Published in The History of Parliament: the House of Commons 1386-1421, ed. J.S. Roskell, L. Clark, C. Rawcliffe., 1993
Available from Boydell and Brewer

Constituency

Dates

Dec. 1421

Family and Education

2nd s. of Thomas Curteys* and bro. of John II*. m.Thomasina,1 1s.

Offices Held

Biography

On 12 June 1415 Tristram Curteys took out royal letters of protection which were to cover his military service overseas as a member of the retinue of Edward, Lord Courtenay (heir apparent to the earldom of Devon), and he probably, therefore, took part in Henry V’s first invasion of France.
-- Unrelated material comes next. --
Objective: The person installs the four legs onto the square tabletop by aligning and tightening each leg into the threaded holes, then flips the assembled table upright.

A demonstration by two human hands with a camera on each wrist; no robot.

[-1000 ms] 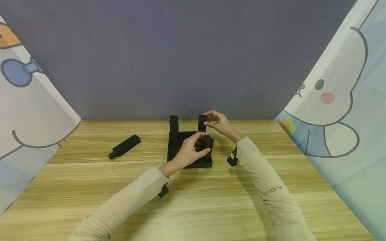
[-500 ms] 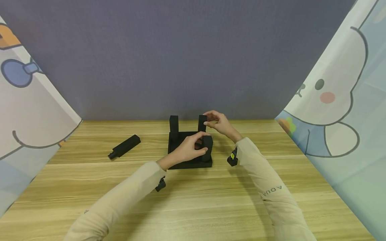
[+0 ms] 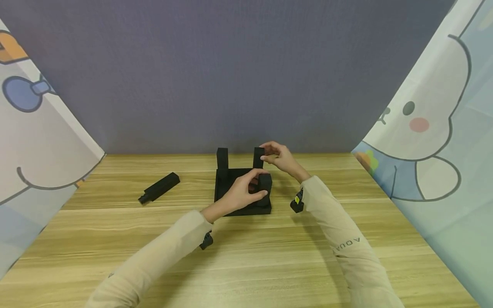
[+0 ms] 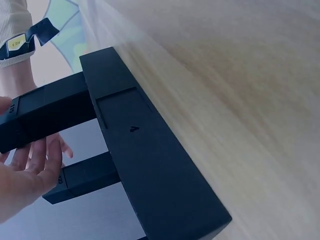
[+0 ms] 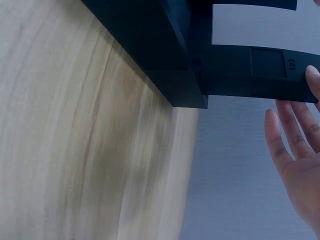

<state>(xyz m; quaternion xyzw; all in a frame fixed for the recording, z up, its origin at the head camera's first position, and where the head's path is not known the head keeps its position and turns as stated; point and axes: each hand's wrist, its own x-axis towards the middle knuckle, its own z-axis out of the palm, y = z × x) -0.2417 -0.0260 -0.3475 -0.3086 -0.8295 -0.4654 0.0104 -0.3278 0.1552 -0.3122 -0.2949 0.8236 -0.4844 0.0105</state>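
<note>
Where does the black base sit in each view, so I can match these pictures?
Head: base, just below centre, partly behind the left hand.
Left wrist: base, slanting down through the middle to the bottom.
Right wrist: base, upper left of centre.
Shared landmark: the leg the right hand pinches.

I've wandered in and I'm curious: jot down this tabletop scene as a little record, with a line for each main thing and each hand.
base: square black base on a wooden table
posts upright: three, at the far left, far right and near right corners
loose post: black post lying on the table left of the base, narrower end toward the person
left hand: grips the near right post
right hand: holds the far right post near its top
</note>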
He is recorded as a witness to a deed of May 1417, dated at Lostwithiel, for which borough he was first elected to Parliament two years later. His name was on the list of knights and esquires of Cornwall sent to the King’s Council early in 1420 being the men from the county best able to serve in the defence of the realm, but no evidence survives of further military service on his part. In May that same year he entered into recognizances for £40, undertaking not to prosecute one John Deneshangre in respect of the patent under the seal of the duchy of Lancaster granting his parents an annuity of £20 from the manor of Passenham, Northamptonshire, which patent Deneshangre had handed over to him in Chancery. Curteys was again in Chancery in October 1422, on this occasion standing surety for one John Puddynge.2

Curteys died six months later, on 15 Apr. 1423. He was buried in the north aisle of Lostwithiel church, where there survives a monumental brass with his effigy in armour. His son Robert (who was to become mayor of Lostwithiel in 1445 and 1447), was then only a child, and it was not until 1440 that he was able to bring a suit in Chancery against his father’s trustees for failing to fulfil their obligations. Apparently, Tristram Curteys had placed his property in Cornwall in the hands of feoffees, including William Wynard, the recorder of Exeter, but one of them, Richard Respryn*, had refused to release the accumulated revenues, amounting to 300 marks, to Curteys’s heir.3

Ref Volumes: 1386-1421

Author: L. S. Woodger

Notes

  • 1. Add. Ch. 13042.
  • 2. DKR, xliv. 570; CCR, 1419-22, p. 108; 1422-9, p. 54; E28/97/6; HMC 5th Rep. i. 602.
  • 3. Mon. Brasses Cornw. ed. Dunkin, pl. 9; C1/9/408, 17/341; J. Leland, Itin. ed. Toulmin Smith, i. 204; C241/232/4; Mems. Lostwithiel, 170.